第二十六話「不安の形」
残り十三日。
「不安の正体を、少し探れますか」
遥が聞いたのは翌日だった。
エドモンドは床に座っていた。昨日から、自分から床に座るようになっていた。それだけで、何かが変わっていた。
「不安の正体」
「何が起きると、確認したくなりますか。出かける前だけですか」
「いいえ。書類を提出する前にも。ヴィヴィアンに何か頼んだ後にも。人と話した後にも——言ったことが正しかったかどうか、が気になります」
「話した後に」
「はい。言い間違えていたのではないか、相手を不快にさせていたのではないか」
「今この会話でも気になっていますか」
エドモンドが少し止まった。「……はい。今も少し」
「何が気になっていますか」
「私の話し方が、あなたに失礼に見えていないかどうか」
遥は少し間を置いた。「失礼には見えていないです」
「そう言ってもらっても、少ししたらまた気になります」
「そうですね。そういう仕組みだとわかりました」
エドモンドは頷いた。「なぜ、そうなったんでしょう」
「絶対的な答えは出せないです」と遥は言った。「ただ——失敗することへの恐怖が、人より強い人がいます。完璧でなければならないという感覚が、強くある人が」
「完璧でなければならない」
「それはどこから来たか、少し教えてもらえますか」
エドモンドが黙った。今日の沈黙は長かった。
「父が——厳しい人で」とエドモンドが言った。「間違えることを、非常に嫌っていました。書類の誤字一つでも、叱責された」
遥は静かに聞いた。来た、と思った。確認行動が十代に始まったなら、その前に何かがある。子どもが「間違えてはならない」と深く学ぶのは、間違えたときの経験が繰り返されたときだ。叱責が一度や二度でも形成されることはあるが、何年も続いた場合、体の奥まで刻まれる。
「子供のころから」
「はい。失敗したとき、父が黙って見る、という表情があって……その表情が、今も怖いです」
「今も父の表情が怖い」
「実際には、もう父は……三年前に亡くなっています。でも」
遥は何も言わなかった。エドモンドが続けた。
「今も書類を見るとき、父が後ろで見ているような感覚があります。馬鹿にされる、と思う。そうすると、何度も確認します」
「そうですか」
「——おかしいですか」
「おかしくないです」と遥は静かに言った。
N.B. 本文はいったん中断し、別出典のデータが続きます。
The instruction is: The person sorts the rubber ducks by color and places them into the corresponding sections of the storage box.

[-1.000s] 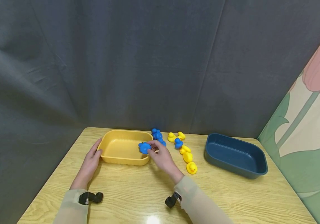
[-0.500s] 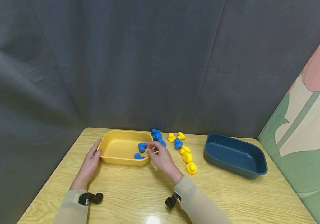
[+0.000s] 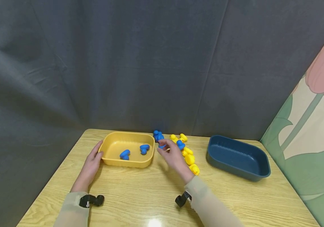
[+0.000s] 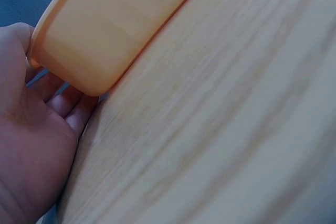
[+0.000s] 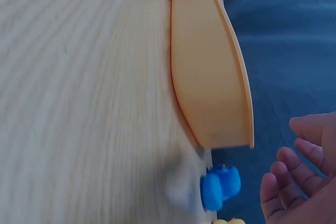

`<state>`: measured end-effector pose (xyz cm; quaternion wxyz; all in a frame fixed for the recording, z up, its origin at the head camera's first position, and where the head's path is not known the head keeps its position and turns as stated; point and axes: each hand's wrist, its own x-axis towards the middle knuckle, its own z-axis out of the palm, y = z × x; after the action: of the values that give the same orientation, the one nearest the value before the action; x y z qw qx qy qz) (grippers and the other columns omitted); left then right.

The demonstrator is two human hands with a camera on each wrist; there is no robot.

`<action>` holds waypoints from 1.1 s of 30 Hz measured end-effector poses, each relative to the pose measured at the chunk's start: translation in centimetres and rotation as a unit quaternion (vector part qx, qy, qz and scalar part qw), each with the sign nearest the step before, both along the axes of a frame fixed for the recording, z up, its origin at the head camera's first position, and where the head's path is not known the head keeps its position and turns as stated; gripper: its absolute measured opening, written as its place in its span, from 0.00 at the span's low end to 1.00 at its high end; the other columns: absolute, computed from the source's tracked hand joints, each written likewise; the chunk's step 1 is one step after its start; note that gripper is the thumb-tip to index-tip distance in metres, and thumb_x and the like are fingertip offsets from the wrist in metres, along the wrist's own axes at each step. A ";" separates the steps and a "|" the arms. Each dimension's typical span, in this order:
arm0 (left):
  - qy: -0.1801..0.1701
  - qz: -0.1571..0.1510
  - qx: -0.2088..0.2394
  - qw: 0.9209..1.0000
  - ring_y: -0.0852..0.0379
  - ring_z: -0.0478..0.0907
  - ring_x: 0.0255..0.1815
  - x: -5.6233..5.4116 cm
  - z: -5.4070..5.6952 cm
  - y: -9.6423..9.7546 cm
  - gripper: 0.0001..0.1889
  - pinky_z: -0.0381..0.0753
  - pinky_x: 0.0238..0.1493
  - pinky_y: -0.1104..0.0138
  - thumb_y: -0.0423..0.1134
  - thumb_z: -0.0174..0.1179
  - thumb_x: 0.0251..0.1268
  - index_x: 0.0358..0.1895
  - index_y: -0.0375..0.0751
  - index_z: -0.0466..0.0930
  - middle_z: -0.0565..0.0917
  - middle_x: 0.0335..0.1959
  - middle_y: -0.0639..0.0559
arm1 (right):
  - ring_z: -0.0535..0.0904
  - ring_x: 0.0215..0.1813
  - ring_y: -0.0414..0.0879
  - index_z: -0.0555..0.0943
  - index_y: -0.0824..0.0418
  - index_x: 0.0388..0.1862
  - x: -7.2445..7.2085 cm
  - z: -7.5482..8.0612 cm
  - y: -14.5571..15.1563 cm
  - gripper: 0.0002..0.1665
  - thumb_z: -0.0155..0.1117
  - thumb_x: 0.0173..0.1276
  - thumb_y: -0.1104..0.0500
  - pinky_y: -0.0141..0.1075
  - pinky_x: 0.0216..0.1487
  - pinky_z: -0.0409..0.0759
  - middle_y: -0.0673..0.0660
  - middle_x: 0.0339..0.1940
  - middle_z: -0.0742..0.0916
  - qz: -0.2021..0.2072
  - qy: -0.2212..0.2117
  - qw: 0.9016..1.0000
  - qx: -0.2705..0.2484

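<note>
My left hand [image 3: 91,162] holds the left end of a yellow plastic tub [image 3: 126,163], its thumb at the rim and the other fingers along the outer wall in the left wrist view. Inside the tub lie two blue rubber ducks, one near the front [image 3: 125,154] and another toward the right end [image 3: 144,148]. Just right of the tub, my right hand [image 3: 174,156] hovers with loosely bent, parted fingers and nothing between them. Below its fingertips is a blue duck [image 3: 162,146], partly hidden by them; more blue ducks [image 3: 158,135] sit behind it.
Several yellow rubber ducks [image 3: 190,159] form a loose line right of the right hand, with one blue duck [image 3: 180,145] among them. A dark blue tub [image 3: 238,171] stands farther right on the wooden table [image 3: 139,195]. A grey curtain [image 3: 150,69] hangs behind.
My right hand has let go of blue ducks inside the yellow tub and moved right, out over the blue ducks beside it. One dropped duck has shifted left. My left hand stays put.
</note>
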<state>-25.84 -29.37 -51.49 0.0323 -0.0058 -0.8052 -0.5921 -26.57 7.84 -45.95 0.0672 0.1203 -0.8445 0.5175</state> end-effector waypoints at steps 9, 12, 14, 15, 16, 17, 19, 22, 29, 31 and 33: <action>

「亡くなった父の目が、まだそこにある。それはとても辛いことだと思います」
エドモンドが少し、目線を落とした。石床を見た。指先が、止まった。
今日、指先が止まったのは初めてだった。
三年前に亡くなった父が、まだ書類の後ろに立っている。その話を、エドモンドは誰にもしていなかったと思う。几帳面だと見られ、有能だと見られ、仕事ができると評価され——その内側で、見えない父の視線を浴び続けてきた。今日その話を、石床に座りながら遥に話した。指先が止まった。おそらくエドモンド自身も気づいていない。でも遥には見えた。話すことで、何かが少しだけ、外に出た。